Homélie du jeudi 14 mai 2020 - Pape François

«Dans la première lecture, nous avons entendu l'histoire de Jonas, dans un style de l'époque. Comme il y avait "une certaine pandémie", nous ne savons pas, dans la ville de Ninive, une "pandémie morale" peut-être, [la ville] était sur le point d'être détruite (cf. Jon 3, 1-10). Et Dieu envoie Jonas pour prêcher : prière et pénitence, prière et jeûne (cf. vv. 7-8). Face à cette pandémie, Jonas a pris peur et s'est enfui (cf. Jn 1, 1-3). Puis le Seigneur l'a appelé pour la deuxième fois et il a accepté d'aller prêcher (cf. Jn 3, 1-2). Et aujourd'hui, nous tous, frères et sœurs de toutes les traditions religieuses, nous prions : une journée de prière et de jeûne, de pénitence, convoquée par le Haut Comité pour la Fraternité humaine. Chacun de nous prie, les communautés prient, les confessions religieuses prient, prient Dieu : tous frères, unis dans la fraternité qui nous rassemble en ce moment de douleur et de tragédie.
Nous, nous ne nous attendions pas à cette pandémie, elle est arrivée sans que nous l'attendions, mais maintenant elle est là. Et beaucoup de gens meurent. Tant de personnes meurent seules et tant de personnes meurent sans pouvoir rien faire. Souvent, on peut penser : "Ce n'est pas à moi de décider, grâce à Dieu, je suis sauvé". Mais pensez aux autres ! Pensez à la tragédie et aussi aux conséquences économiques, aux conséquences sur l'éducation, aux conséquences... ce qui va se passer ensuite. Et c'est pourquoi aujourd'hui, tous les frères et sœurs de toute confession religieuse, nous prions Dieu. Peut-être y aura-t-il quelqu'un qui dira : "C'est du relativisme religieux et cela ne peut pas se faire". Mais comment ne pas le faire, prier le Père de tous ? Chacun prie comme il sait, comme il peut, comme il a reçu de sa propre culture. Nous ne prions pas les uns contre les autres, cette tradition religieuse contre celle-ci, non ! Nous sommes tous unis en tant qu'êtres humains, en tant que frères, priant Dieu, selon notre propre culture, selon notre propre tradition, selon nos propres croyances, mais frères et priant Dieu, voilà ce qui est important ! Frères, jeûnant, demandant à Dieu le pardon de nos péchés, afin que le Seigneur ait pitié de nous, que le Seigneur nous pardonne, que le Seigneur arrête cette pandémie. Aujourd'hui est un jour de fraternité, de regard vers l'unique Père, les frères et la paternité. Une journée de prière.
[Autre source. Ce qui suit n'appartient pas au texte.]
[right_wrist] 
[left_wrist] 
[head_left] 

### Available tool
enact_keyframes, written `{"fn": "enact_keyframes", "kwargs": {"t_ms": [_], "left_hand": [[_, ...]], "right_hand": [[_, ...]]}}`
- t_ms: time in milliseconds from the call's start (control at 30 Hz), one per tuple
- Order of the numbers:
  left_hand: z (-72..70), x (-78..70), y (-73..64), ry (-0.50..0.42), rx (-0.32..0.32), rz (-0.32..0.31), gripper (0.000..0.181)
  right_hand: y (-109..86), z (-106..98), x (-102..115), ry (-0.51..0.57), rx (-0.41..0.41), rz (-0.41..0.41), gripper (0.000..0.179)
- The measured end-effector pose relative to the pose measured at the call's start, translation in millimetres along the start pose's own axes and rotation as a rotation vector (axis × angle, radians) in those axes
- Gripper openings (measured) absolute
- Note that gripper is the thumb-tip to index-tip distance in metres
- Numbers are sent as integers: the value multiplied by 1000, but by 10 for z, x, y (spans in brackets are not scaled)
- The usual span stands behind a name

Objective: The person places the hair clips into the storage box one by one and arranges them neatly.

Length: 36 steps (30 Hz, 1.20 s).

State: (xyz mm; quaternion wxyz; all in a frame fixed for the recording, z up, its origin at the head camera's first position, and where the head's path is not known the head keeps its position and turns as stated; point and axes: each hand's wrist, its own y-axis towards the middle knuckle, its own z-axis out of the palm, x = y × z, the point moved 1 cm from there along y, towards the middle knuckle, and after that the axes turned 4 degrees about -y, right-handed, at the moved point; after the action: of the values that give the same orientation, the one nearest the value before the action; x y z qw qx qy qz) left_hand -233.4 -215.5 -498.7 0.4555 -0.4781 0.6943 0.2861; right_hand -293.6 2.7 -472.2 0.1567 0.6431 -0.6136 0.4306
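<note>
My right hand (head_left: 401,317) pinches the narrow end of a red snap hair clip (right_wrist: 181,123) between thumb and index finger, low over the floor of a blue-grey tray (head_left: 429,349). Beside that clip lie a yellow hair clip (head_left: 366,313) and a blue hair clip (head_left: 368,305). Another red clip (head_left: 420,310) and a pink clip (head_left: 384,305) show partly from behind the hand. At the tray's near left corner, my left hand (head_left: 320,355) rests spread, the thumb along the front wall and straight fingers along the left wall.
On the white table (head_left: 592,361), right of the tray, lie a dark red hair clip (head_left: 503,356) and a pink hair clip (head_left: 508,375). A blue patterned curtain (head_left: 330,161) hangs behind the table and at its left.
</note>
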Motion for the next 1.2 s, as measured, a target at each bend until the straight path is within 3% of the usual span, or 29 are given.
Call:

L'année dernière, en novembre, nous ne savions pas ce qu'était une pandémie : elle est arrivée comme une inondation, elle est arrivée soudainement. Maintenant, on se réveille un peu. Mais il y a beaucoup d'autres pandémies qui font mourir des gens et on ne s'en rend pas compte, on regarde ailleurs. Nous sommes un peu inconscients face aux tragédies qui se produisent dans le monde en ce moment. Je veux juste vous donner une statistique officielle des quatre premiers mois de cette année, qui ne parle pas de la pandémie de coronavirus, mais d'une autre. Au cours des quatre premiers mois de cette année, 3,7 millions de personnes sont mortes de faim. Il y a la pandémie de la faim. En quatre mois, près de 4 millions de personnes. Cette prière aujourd'hui pour demander au Seigneur d'arrêter cette pandémie doit nous faire penser à d'autres pandémies dans le monde. Elles sont nombreuses ! La pandémie des guerres, de la faim et bien d'autres. Mais l'important est qu'aujourd'hui - ensemble et grâce au courage qu'a eu ce Haut Comité pour la Fraternité humaine - nous avons été invités à prier selon notre propre tradition et à faire une journée de pénitence, de jeûne et aussi de charité, d'aide aux autres. C'est ce qui est important. Dans le livre de Jonas, nous avons entendu que lorsque le Seigneur a vu comment le peuple avait réagi – il s'était converti - le Seigneur s'est arrêté, a arrêté ce qu'il voulait faire.
Que Dieu arrête cette tragédie, qu'il arrête cette pandémie. Que Dieu ait pitié de nous et qu'il arrête aussi les autres pandémies qui sont si laides : celle de la faim, celle de la guerre, celle des enfants sans éducation. Et cela, nous le demandons en tant que frères, tous ensemble. Que Dieu nous bénisse tous et ait pitié de nous.»